In other words, New York’s Police Department prefers to publish its own reports on its own terms. Dr. Bassett’s dream of building a modern health surveillance system to track and prevent police-related deaths was dead.

For nearly three years, leadership at the city’s Health Department, Police Department and Medical Examiner’s Office knew the city was underreporting police-involved deaths, but said nothing.

New Yorkers deserve to know why.
coldjoint
 
  -1  
Sat 20 Jun, 2020 06:39 pm
@bobsal u1553115,
Quote:
Undercounting Those Killed by the N.Y.P.D.

Why does the media continue the war on cops? Do they ever want any semblance of law and order? It sure does not look like it.
Quote:
For nearly three years, leadership at the city’s Health Department, Police Department and Medical Examiner’s Office knew the city was underreporting police-involved deaths, but said nothing.
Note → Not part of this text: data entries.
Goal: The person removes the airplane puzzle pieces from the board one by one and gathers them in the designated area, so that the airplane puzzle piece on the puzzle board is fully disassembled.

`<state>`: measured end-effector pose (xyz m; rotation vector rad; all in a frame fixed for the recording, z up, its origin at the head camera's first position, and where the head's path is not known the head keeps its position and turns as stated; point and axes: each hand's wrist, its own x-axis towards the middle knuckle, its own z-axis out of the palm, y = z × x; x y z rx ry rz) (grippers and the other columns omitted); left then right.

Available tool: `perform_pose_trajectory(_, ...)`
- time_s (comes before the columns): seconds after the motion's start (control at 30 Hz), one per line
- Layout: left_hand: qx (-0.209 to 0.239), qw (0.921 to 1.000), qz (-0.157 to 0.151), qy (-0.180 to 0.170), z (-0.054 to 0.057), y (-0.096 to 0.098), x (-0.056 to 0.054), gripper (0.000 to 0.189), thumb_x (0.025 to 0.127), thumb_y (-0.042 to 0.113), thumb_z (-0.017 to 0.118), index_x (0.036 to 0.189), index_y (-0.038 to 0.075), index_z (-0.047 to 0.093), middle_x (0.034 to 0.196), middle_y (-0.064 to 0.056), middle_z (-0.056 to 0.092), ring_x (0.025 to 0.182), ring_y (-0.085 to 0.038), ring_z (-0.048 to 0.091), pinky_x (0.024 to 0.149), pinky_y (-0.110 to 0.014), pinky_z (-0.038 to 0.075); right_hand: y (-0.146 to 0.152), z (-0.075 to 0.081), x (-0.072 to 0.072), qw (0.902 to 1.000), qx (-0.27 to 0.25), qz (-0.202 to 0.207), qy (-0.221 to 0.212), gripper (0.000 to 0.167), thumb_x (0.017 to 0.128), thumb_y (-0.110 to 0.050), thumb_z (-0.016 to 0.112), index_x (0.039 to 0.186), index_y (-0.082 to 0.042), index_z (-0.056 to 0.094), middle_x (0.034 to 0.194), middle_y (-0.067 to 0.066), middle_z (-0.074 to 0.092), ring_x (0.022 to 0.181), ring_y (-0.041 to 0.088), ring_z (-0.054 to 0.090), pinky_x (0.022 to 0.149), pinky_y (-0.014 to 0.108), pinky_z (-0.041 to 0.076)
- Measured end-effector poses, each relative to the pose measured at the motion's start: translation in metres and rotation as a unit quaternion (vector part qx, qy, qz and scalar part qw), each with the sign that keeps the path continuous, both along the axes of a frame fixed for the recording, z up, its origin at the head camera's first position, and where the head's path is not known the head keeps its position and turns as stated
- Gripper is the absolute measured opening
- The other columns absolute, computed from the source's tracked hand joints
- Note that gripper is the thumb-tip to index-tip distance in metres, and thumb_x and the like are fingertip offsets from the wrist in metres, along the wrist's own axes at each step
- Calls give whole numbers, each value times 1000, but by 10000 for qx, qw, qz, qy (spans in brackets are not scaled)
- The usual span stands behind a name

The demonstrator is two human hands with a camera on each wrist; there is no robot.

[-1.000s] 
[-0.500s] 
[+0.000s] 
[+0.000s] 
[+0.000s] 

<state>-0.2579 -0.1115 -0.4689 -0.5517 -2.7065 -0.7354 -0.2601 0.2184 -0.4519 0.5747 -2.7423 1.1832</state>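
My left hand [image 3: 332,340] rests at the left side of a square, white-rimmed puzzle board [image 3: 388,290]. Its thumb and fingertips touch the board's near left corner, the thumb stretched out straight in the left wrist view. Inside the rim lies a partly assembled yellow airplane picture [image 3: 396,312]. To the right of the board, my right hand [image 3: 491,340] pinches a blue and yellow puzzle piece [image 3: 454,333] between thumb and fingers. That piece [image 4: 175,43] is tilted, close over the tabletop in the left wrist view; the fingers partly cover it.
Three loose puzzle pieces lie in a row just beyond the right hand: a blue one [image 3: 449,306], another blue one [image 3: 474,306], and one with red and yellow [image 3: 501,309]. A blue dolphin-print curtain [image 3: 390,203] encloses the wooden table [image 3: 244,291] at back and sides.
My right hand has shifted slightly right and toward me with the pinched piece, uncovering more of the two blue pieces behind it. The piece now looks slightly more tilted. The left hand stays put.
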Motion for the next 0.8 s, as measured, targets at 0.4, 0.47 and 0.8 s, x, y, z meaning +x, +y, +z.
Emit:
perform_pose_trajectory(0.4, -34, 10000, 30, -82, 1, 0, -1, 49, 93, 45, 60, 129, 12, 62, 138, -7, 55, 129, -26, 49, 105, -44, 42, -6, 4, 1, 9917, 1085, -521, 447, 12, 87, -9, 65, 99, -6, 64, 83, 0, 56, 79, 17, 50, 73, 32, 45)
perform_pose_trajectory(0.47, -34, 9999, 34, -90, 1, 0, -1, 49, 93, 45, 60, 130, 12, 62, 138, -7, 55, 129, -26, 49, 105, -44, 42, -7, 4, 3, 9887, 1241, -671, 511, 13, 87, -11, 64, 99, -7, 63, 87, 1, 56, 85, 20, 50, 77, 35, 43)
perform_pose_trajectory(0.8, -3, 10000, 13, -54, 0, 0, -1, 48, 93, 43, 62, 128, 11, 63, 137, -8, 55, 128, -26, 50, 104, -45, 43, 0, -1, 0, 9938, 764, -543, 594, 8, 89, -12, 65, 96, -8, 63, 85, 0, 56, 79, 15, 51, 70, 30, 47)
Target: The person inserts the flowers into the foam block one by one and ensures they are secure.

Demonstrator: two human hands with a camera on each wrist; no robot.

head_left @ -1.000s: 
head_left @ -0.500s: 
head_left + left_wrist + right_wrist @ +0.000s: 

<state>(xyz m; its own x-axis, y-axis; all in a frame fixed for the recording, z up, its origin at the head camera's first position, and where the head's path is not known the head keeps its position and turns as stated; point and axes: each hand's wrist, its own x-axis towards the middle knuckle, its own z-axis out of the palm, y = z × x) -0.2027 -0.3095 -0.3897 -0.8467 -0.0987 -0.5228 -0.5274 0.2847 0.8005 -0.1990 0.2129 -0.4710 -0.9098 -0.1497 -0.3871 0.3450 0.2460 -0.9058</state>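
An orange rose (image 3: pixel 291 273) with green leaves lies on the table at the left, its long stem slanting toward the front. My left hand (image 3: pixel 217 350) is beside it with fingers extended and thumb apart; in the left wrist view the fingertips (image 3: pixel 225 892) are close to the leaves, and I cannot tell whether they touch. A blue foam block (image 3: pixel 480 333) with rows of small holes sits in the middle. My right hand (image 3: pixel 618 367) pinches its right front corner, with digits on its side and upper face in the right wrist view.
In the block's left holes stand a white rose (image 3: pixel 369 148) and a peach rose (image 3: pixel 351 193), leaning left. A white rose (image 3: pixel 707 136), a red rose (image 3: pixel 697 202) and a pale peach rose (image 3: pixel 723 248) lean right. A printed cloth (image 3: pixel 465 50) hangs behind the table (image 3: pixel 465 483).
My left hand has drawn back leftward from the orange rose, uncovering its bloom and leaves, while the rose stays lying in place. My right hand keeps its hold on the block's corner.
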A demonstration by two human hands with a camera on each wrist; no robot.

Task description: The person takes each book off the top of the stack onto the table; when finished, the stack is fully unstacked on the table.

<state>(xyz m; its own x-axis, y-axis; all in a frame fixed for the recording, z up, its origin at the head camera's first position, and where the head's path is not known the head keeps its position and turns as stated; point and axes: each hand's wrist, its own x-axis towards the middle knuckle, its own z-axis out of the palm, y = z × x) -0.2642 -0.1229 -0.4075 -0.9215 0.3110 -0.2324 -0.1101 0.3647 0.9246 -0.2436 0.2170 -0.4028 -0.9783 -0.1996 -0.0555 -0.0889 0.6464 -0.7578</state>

Sounds like there is plenty of blame to go around. Remember NY is a Democratic shithole.
MontereyJack
 
  1  
Sat 20 Jun, 2020 06:50 pm
@coldjoint,
Better ask why the cops continue to kill black people doing nothingt wrong at a far higher frequency than they do whites (which is also a problem).. Qualified immunity means it's almost impossible to get a wrongful death conviction aginst wrongful acts by cops, which is why there's a push on to change the law. If cops **** up, they have to be responsible for it, not play a get-out-of-jail-free card. The name of the game is accountability.
MontereyJack
 
  1  
Sat 20 Jun, 2020 06:53 pm
@coldjoint,
If NY is so bad it kinda makes you wonder why everybody want to live there instead of whatever red state hellhole you live in.